• _Assignment_
Leave every picture out. Set down all the lines below exactly.

• _Dataset records_
┌──
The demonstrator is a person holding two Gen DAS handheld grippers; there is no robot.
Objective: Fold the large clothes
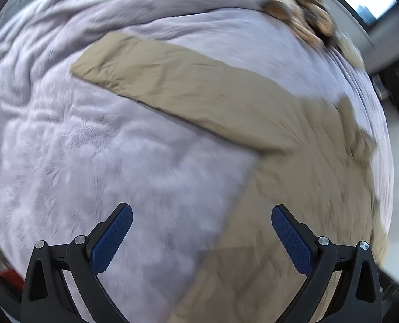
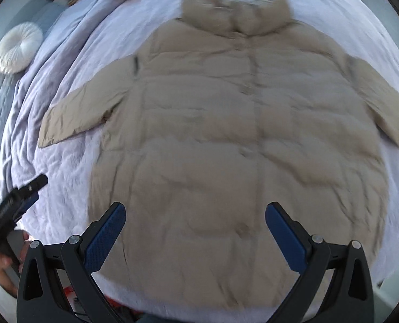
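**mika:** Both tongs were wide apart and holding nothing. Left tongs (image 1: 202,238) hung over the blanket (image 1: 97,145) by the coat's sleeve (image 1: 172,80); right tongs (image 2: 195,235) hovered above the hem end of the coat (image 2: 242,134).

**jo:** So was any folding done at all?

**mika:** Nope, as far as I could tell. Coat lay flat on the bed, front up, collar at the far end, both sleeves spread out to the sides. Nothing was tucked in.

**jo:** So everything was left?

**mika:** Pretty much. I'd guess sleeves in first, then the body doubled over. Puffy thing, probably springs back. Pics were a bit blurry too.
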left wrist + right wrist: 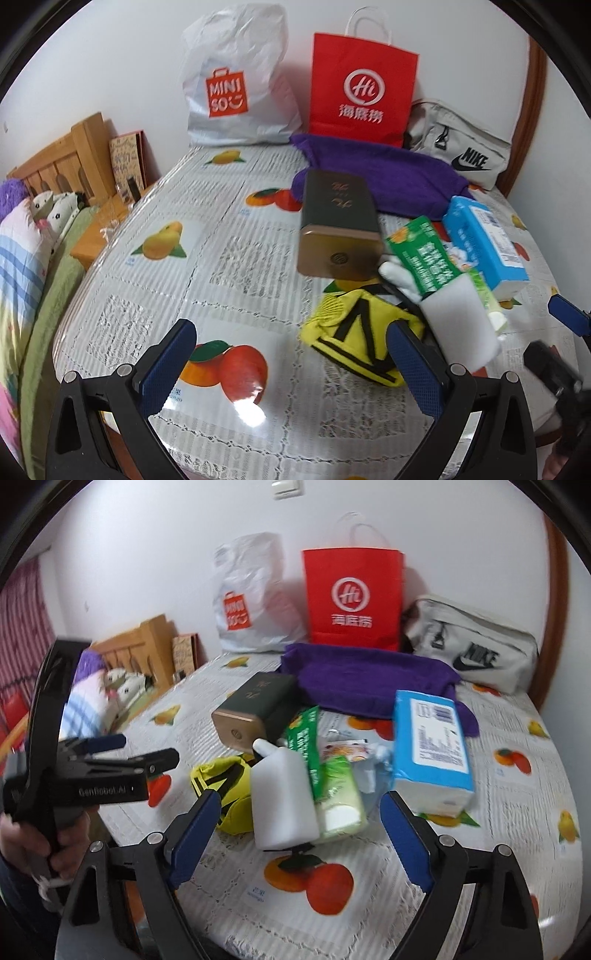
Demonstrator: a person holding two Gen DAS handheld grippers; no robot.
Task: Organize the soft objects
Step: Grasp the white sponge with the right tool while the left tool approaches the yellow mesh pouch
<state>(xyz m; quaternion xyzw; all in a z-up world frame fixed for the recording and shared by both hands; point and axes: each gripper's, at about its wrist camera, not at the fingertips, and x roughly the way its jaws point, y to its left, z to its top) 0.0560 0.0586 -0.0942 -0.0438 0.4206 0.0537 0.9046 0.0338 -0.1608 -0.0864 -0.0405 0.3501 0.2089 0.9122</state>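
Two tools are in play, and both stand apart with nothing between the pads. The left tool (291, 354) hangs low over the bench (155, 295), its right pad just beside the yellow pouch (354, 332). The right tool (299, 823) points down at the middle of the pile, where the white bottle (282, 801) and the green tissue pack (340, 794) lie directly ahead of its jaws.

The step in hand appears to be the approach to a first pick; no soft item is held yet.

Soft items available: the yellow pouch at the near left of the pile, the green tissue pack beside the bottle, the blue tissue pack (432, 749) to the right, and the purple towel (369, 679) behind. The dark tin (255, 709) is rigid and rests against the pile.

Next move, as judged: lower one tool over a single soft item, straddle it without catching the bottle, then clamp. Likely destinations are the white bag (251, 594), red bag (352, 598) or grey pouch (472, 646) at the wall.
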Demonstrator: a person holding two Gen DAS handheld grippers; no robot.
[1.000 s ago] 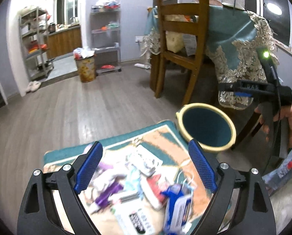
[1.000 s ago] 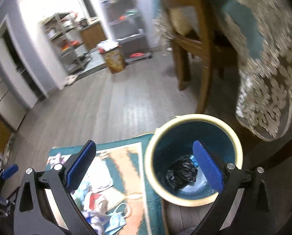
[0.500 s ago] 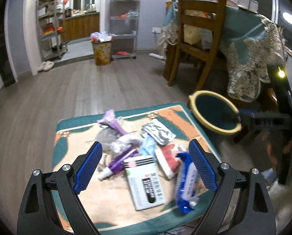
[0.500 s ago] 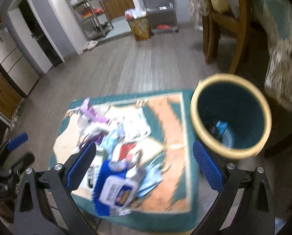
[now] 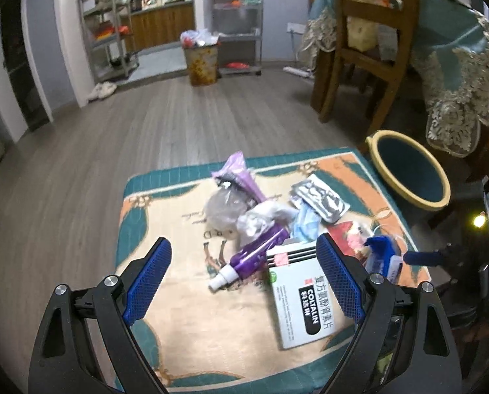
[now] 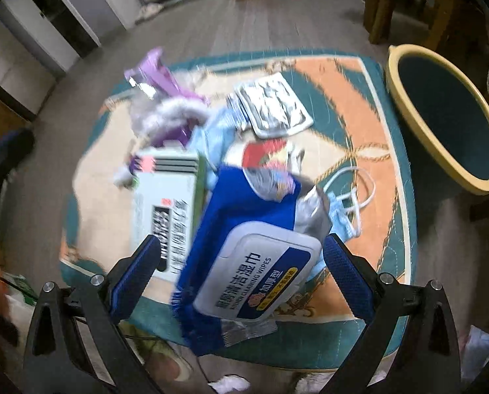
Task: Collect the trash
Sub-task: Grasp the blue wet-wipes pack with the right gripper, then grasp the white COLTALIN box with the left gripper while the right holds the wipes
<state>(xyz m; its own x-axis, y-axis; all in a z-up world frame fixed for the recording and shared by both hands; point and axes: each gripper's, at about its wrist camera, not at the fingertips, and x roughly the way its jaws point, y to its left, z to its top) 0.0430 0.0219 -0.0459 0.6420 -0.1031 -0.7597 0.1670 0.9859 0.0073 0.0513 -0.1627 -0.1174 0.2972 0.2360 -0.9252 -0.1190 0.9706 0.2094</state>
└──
• _Completed exercise_
The demonstrator is a person holding two Gen DAS handheld grippers; there is no robot.
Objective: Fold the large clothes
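**mika:** Both tongs were wide apart and holding nothing. Left tongs (image 1: 202,238) hung over the blanket (image 1: 97,145) by the coat's sleeve (image 1: 172,80); right tongs (image 2: 195,235) hovered above the hem end of the coat (image 2: 242,134).

**jo:** So was any folding done at all?

**mika:** Nope, as far as I could tell. Coat lay flat on the bed, front up, collar at the far end, both sleeves spread out to the sides. Nothing was tucked in.

**jo:** So everything was left?

**mika:** Pretty much. I'd guess sleeves in first, then the body doubled over. Puffy thing, probably springs back. Pics were a bit blurry too.
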left wrist + right wrist: 
Demonstrator: a person holding two Gen DAS handheld grippers; no robot.
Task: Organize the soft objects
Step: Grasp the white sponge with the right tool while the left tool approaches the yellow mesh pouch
<state>(xyz m; quaternion xyzw; all in a z-up world frame fixed for the recording and shared by both hands; point and axes: each gripper's, at about its wrist camera, not at the fingertips, and x roughly the way its jaws point, y to its left, z to its top) 0.0560 0.0586 -0.0942 -0.0438 0.4206 0.0537 0.9046 0.0338 -0.1608 -0.0864 -0.0405 0.3501 0.2089 0.9122</state>
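Two tools are in play, and both stand apart with nothing between the pads. The left tool (291, 354) hangs low over the bench (155, 295), its right pad just beside the yellow pouch (354, 332). The right tool (299, 823) points down at the middle of the pile, where the white bottle (282, 801) and the green tissue pack (340, 794) lie directly ahead of its jaws.

The step in hand appears to be the approach to a first pick; no soft item is held yet.

Soft items available: the yellow pouch at the near left of the pile, the green tissue pack beside the bottle, the blue tissue pack (432, 749) to the right, and the purple towel (369, 679) behind. The dark tin (255, 709) is rigid and rests against the pile.

Next move, as judged: lower one tool over a single soft item, straddle it without catching the bottle, then clamp. Likely destinations are the white bag (251, 594), red bag (352, 598) or grey pouch (472, 646) at the wall.
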Demonstrator: a person holding two Gen DAS handheld grippers; no robot.
[1.000 s ago] 
[1.000 s ago] 
[0.500 s ago] 
[0.500 s ago] 
[now] 
[now] 
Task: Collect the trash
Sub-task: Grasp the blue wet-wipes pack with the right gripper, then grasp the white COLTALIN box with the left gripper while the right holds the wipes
<state>(xyz m; its own x-axis, y-axis; all in a z-up world frame fixed for the recording and shared by both hands; point and axes: each gripper's, at about its wrist camera, not at the fingertips, and x roughly the way its jaws point, y to its left, z to its top) 0.0430 0.0219 -0.0459 0.6420 -0.1031 -0.7597 0.1670 0.9859 0.0073 0.0513 -0.1627 -0.1174 0.2972 0.2360 -0.9252 -0.1190 0.9706 0.2094</state>

The response has been given in full.